In the nineteenth century there was a rabbi in Poland who startled his congregants one Shabbat morning towards the end of the service by announcing that: "Before we finish Shabbat services today, and before we even think about having Kiddush, we are all going to walk across the village to the new train line and watch. We will say nothing until you follow me back to our shul."
And off he went.
The entire congregation, astonished, but compliant, followed the rabbi all the way across the village. They walked for nearly 20 minutes and then turned away from the village until the rabbi stopped, and of course his congregants then stopped. They stopped at a good vantage point well away from any of the non-Jewish villagers who were marshalled more than a mile away.
For this was the day when the first steam train was going to come up its tracks along the edge of the village.
The rabbi knew when the train was going to come.
Not long after the rabbi and his congregants had arrived at their vantage point, they all heard a loud noise. They had never heard anything like it before. We would recognise it today as the noise which a steam engine makes.
And indeed, there was a steam engine which came up those tracks. The steam engine was belching its steam as the engineer was shovelling coal into its belly. The steam engine dragged behind it carriages which had within them many wealthy non-Jewish citizens, who no doubt had paid many Marks for the privilege.
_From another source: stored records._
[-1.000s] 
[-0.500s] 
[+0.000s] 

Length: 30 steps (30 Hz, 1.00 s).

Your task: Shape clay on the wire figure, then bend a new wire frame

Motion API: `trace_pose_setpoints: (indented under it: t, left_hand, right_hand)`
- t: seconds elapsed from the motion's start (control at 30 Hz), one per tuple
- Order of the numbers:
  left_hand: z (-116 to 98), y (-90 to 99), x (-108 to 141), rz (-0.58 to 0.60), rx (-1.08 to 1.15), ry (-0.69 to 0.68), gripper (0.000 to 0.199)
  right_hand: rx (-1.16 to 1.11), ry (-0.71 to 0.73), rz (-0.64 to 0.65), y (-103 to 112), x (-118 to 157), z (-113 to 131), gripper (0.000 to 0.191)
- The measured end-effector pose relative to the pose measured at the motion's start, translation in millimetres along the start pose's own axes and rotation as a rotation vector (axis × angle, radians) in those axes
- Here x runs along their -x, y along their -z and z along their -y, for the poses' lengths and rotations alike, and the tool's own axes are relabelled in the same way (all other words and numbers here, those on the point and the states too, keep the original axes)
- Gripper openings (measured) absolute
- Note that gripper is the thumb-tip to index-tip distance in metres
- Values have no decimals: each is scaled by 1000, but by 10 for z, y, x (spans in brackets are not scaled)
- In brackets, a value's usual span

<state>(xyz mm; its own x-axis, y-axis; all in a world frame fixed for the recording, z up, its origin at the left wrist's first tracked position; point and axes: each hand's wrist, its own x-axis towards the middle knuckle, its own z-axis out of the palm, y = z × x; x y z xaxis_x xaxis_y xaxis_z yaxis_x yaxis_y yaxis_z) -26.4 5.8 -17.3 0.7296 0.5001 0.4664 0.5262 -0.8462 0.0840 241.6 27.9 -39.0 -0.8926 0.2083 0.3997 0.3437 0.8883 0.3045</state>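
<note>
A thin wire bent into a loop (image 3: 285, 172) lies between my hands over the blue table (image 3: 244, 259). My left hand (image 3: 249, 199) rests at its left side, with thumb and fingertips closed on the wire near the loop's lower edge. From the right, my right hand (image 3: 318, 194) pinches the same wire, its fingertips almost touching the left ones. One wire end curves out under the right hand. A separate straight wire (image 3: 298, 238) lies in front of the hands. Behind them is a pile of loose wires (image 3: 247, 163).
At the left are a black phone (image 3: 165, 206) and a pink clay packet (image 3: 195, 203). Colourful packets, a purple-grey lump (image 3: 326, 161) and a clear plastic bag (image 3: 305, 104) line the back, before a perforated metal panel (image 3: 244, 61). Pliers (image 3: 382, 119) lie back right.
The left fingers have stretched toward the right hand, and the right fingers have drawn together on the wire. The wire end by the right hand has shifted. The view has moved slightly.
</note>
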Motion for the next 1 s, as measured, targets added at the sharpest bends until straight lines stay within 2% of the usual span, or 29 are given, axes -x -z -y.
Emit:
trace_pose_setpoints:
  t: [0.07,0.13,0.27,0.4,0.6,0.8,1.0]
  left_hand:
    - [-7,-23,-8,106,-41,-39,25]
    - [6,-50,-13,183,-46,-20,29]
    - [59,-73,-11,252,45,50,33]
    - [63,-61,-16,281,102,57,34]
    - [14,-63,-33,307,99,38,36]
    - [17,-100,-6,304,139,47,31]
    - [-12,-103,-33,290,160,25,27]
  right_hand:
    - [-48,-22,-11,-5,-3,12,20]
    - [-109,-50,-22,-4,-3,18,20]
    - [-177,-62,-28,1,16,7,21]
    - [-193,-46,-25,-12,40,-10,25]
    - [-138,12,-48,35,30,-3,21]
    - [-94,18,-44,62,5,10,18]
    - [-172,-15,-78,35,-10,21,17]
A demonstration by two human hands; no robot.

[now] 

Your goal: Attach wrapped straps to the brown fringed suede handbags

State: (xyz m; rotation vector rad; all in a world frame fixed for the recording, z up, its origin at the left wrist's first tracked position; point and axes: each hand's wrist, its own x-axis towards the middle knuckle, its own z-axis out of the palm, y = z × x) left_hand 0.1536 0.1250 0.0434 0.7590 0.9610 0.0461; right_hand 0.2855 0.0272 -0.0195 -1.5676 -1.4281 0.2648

Once the train had passed, the rabbi put his hand up. He pointed back to the shul and walked back with his bewildered congregants trailing behind.
Once back inside the shul, with everybody settled back into their seats, the rabbi asked: "What did you see?"
When no one wanted to answer he asked again: "Really, what did you see?"
Still there was silence from the congregation.
Then the Rabbi spoke. This is what he said: “The one with the energy was in front. A leader must have energy. A leader must be in front. If we Jews want to be a light unto the nations, or le-goyyim, we must choose to be in front and we must have the energy to stay in front. And just as importantly, we must know where we are going, and if we do it well, others will follow.”
This was the message that the late Rabbi Brian Fox z"l shared with students at the University of New South Wales when he spoke at my request when I was president of the Jewish Student Union.
Brian's idea of choosing to lead reflected the then very recent shift back to chosenness in the teachings at Hebrew Union College. In a remarkable twist on the message of Rabbi Mordechai Kaplan, Rabbi Brian Fox insisted that we were not only to engage with the world, we were to drive positive change and take others with us.
No one can doubt that Rabbi Brian Fox was the one with the energy and was the one in front: a rabbi who led by example, and a rabbi who truly inspired.